- _What you are asked to do_
Restate the listing below word for word, omitting any images.

*** Opening of Material shown ***

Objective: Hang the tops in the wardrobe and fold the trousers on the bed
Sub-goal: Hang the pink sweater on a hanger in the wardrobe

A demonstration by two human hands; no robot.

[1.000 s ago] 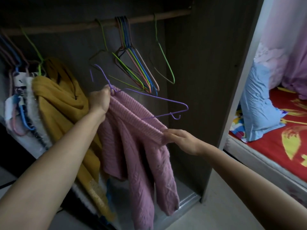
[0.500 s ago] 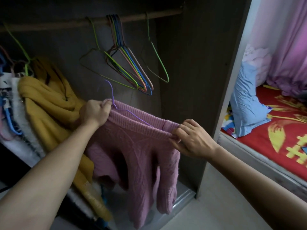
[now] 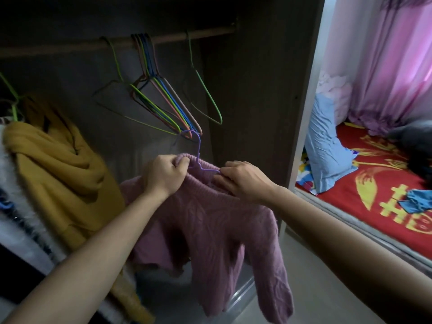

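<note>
- Far left of the pink sweater [image 3: 210,225], a white fluffy garment [image 3: 14,183] hangs at the wardrobe's edge.
- Just left of the sweater, a mustard-yellow top [image 3: 58,171] hangs on a green hanger, and its cloth reaches down beside the sweater's left sleeve.
- Above the sweater, the wooden rail [image 3: 70,46] carries a bunch of empty wire hangers [image 3: 163,101] and 1 green hanger [image 3: 205,94] on its own further right.
- The left hand [image 3: 163,174] grips the sweater's ribbed collar on its left side, fingers [image 3: 180,164] clenched round the knit.
- The purple hanger [image 3: 198,150] rises out of the sweater's collar between the 2 hands. Its hook is free in the air, well below the rail and close under the tips of the empty hangers.
- The sweater is held up inside the open wardrobe, with its body and 1 sleeve hanging down.
- The right hand [image 3: 243,181] holds the collar's right side, fingers [image 3: 231,166] pinching the knit where the purple wire meets them.
- Right of the sweater stands the wardrobe's dark side panel [image 3: 257,90].
- Further right lies the bed [image 3: 374,183] with a red patterned cover, a light blue pillow [image 3: 325,148] propped at its near end, a blue cloth [image 3: 413,203], and a dark garment [image 3: 418,146].
- A pink curtain [image 3: 385,66] hangs behind the bed.
</note>
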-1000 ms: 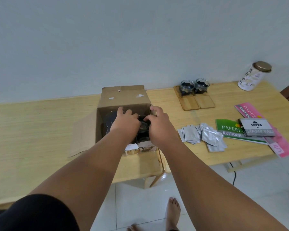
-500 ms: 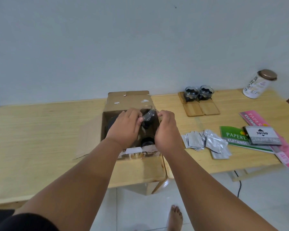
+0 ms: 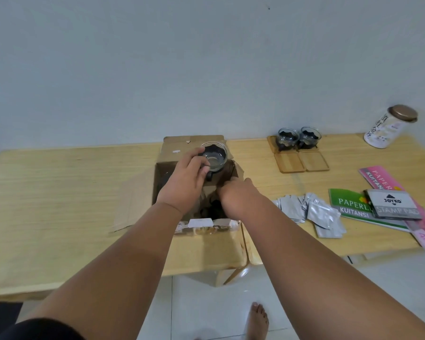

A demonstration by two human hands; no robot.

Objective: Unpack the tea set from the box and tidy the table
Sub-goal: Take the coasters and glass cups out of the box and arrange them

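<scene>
Head camera looks down on a pale wooden table (image 3: pixel 59 192), where an open brown cardboard box (image 3: pixel 182 149) stands near the front edge. The left hand (image 3: pixel 185 185) holds a clear glass tea cup in a black scalloped holder (image 3: pixel 215 158) just above the far side of the box. Its fingers are curled round the near wall of the cup, and the cup is upright. The right hand (image 3: pixel 234 198) reaches down into the box. Its fingertips are hidden there, so I cannot tell if it grips something or only steadies the packing.

To do this step well, I think the cup should go straight up until it is free of the flaps, then to the right, onto one of the two bare square wooden coasters (image 3: pixel 290 162). Glass is slippery and the grip is on one side only, so a slow carry with the cup level seems safer. The right hand could hold the box down meanwhile.

The lifted cup looks empty. Inside the box I see brown packing and something dark and round, too shadowed to name. Two cups of the same kind (image 3: pixel 284 140) stand on the far coasters and seem empty too. The white printed jar with a copper lid (image 3: pixel 388 127) at the far right is closed, and its content does not show.
</scene>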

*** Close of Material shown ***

- _Solution for this problem_
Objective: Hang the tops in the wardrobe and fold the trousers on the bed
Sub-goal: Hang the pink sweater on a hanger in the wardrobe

A demonstration by two human hands; no robot.

[1.000 s ago] 
[0.500 s ago] 
[now] 

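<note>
- Far left of the pink sweater [image 3: 210,225], a white fluffy garment [image 3: 14,183] hangs at the wardrobe's edge.
- Just left of the sweater, a mustard-yellow top [image 3: 58,171] hangs on a green hanger, and its cloth reaches down beside the sweater's left sleeve.
- Above the sweater, the wooden rail [image 3: 70,46] carries a bunch of empty wire hangers [image 3: 163,101] and 1 green hanger [image 3: 205,94] on its own further right.
- The left hand [image 3: 163,174] grips the sweater's ribbed collar on its left side, fingers [image 3: 180,164] clenched round the knit.
- The purple hanger [image 3: 198,150] rises out of the sweater's collar between the 2 hands. Its hook is free in the air, well below the rail and close under the tips of the empty hangers.
- The sweater is held up inside the open wardrobe, with its body and 1 sleeve hanging down.
- The right hand [image 3: 243,181] holds the collar's right side, fingers [image 3: 231,166] pinching the knit where the purple wire meets them.
- Right of the sweater stands the wardrobe's dark side panel [image 3: 257,90].
- Further right lies the bed [image 3: 374,183] with a red patterned cover, a light blue pillow [image 3: 325,148] propped at its near end, a blue cloth [image 3: 413,203], and a dark garment [image 3: 418,146].
- A pink curtain [image 3: 385,66] hangs behind the bed.
</note>
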-1000 ms: 
-500 ms: 
+0 ms: 

A demonstration by two human hands; no robot.

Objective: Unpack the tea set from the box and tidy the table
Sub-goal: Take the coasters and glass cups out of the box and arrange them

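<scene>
Head camera looks down on a pale wooden table (image 3: pixel 59 192), where an open brown cardboard box (image 3: pixel 182 149) stands near the front edge. The left hand (image 3: pixel 185 185) holds a clear glass tea cup in a black scalloped holder (image 3: pixel 215 158) just above the far side of the box. Its fingers are curled round the near wall of the cup, and the cup is upright. The right hand (image 3: pixel 234 198) reaches down into the box. Its fingertips are hidden there, so I cannot tell if it grips something or only steadies the packing.

To do this step well, I think the cup should go straight up until it is free of the flaps, then to the right, onto one of the two bare square wooden coasters (image 3: pixel 290 162). Glass is slippery and the grip is on one side only, so a slow carry with the cup level seems safer. The right hand could hold the box down meanwhile.

The lifted cup looks empty. Inside the box I see brown packing and something dark and round, too shadowed to name. Two cups of the same kind (image 3: pixel 284 140) stand on the far coasters and seem empty too. The white printed jar with a copper lid (image 3: pixel 388 127) at the far right is closed, and its content does not show.
</scene>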

Work on this exercise is complete.